李知难几乎忘了被自己放在抽屉最深处的纸条,她仍旧没抬头,道:“我答应你不会看,就不会看。”
“那您之前的提议还有效吗?”廖蒙问。
“我说话算话。”她答。
廖蒙离开办公室,看着里面从始至终都没把她当成大事的李知难,不由地心生愤怒。对于她来说,那个纸条像是一枚可以炸毁她人生的炸弹,她小心谨慎,左右周旋,以求保护自己的平安。可是那个掌控着炸弹引线的人,安安稳稳地坐在那里,连头都不抬,就轻松地控制了她的生杀大权。
凭什么?就因为她是老师么?
她这样想着,不小心撞到了对面的楚老师。也许是怕被人解读出当下的情绪,撞完人后的她道歉的话也没说,转头就跑掉了。
楚老师边埋怨边走进了办公室:“李老师,刚才那个是你们班的吗?什么毛病?冒冒失失的。”
李知难这份行政表格规定今天内必须完成,一上午都在和曲子格掏心掏肺的她浪费了宝贵的时间,距离截止还有一个多小时,她还有两三页没有完成,只得打着哈哈没有回应。
“还有,你们班秦梓轩什么情况?”楚老师继续问道。
“没事了,医生让在家休息两天,下礼拜就能正常上课了。”李知难眼睛盯着表格,嘴上自动回复。
“不是,我是说他家里什么情况。”楚老师问道。
“您什么意思?”李知难总算抬起了眼睛。
“他家是低保户啊,李老师您不知道吗?”楚老师颇为意外。
李知难:“您,从哪听说的?”
“我们班学生说的,”楚老师指了指外面熙熙攘攘地学生们,道:“他们都说这事呢。”
李知难恍惚看到眼前的表格,像是时空扭曲般在她眼前变了模样。
“我还以为是有钱人家的少爷呢,看起来那么拽,七个不服八个不忿的,真没想到。”楚老师感叹道,“对了,都忘了正事了,走吧,李老师,咱们去开个会,音乐剧的事。”

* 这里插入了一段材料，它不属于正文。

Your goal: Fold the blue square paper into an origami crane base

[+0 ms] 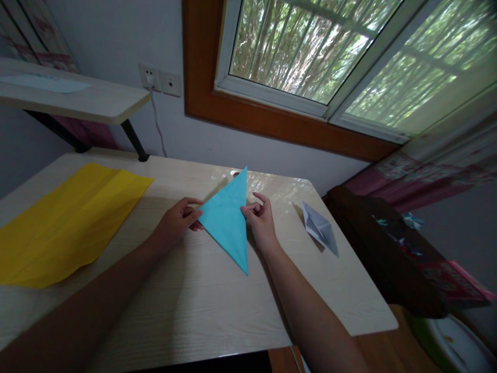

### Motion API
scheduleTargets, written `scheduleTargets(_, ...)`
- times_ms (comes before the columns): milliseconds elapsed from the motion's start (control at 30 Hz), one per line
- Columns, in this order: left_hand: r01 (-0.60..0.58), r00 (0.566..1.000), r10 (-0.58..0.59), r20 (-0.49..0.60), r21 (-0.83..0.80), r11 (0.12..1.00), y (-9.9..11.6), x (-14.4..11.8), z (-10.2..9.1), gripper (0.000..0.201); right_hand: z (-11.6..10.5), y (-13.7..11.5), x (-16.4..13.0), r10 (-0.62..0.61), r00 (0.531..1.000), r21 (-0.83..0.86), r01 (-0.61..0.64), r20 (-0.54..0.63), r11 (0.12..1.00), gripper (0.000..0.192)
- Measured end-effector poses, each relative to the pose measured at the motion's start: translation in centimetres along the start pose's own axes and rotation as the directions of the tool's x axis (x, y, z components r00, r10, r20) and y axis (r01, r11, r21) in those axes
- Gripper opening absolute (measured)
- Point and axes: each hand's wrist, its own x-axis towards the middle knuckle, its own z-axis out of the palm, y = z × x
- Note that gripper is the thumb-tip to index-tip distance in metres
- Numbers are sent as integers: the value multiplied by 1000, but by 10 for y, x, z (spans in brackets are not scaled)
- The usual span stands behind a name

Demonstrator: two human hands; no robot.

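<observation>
Blue paper (229, 220) folded to triangle, flat on counter (202, 305), mid-fold stage; left hand (176, 223) pinches left corner, right hand (261, 217) pinches right edge, fingers closed on paper; next fold needs corners aligned, crease pressed; yellow sheet (66, 223) lies left, white folded paper (319, 228) lies right

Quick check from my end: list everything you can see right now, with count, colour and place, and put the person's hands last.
folded paper triangle: 1, light blue, centre of the table, pinched at its left and right edges
paper sheet: 1, yellow, creased, flat on the left of the table
folded paper figure: 1, white, right side of the table
table: 1, pale wood grain, under it all
shelf: 1, pale, upper left, on dark legs
wall sockets: 2, white, wall behind, one with a cable
window: 1, white frame in brown surround, greenery outside
left hand: 1, on the triangle's left edge
right hand: 1, on the triangle's right edge
</observation>
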Motion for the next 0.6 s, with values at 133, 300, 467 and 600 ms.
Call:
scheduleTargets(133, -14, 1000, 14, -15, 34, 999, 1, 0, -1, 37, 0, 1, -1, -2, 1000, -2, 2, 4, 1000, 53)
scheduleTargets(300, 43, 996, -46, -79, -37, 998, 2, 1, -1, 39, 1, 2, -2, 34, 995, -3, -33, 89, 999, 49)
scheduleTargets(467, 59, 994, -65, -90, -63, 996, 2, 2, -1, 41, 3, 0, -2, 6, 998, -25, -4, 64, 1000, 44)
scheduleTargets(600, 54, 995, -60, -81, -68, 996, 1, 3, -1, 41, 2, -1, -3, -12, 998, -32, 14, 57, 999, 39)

李知难回道:“楚老师对不起,我正想跟您说呢,音乐剧我想我还是别参与了。我们班成绩您也看到了,最近又出了很多事情,我想专心搞一搞我们班的事情。”
“那不行啊,咱们……”
另一侧八班班主任石老师突然开口道:“我替李老师吧,李老师最近挺忙的,我最近正好没什么事。”
楚老师还想再说,只见石老师那边给她使了使眼色。
“什么意思啊?”出了办公室,楚老师不解道,“她不会是因为这是义务劳动,就不愿意了吧?”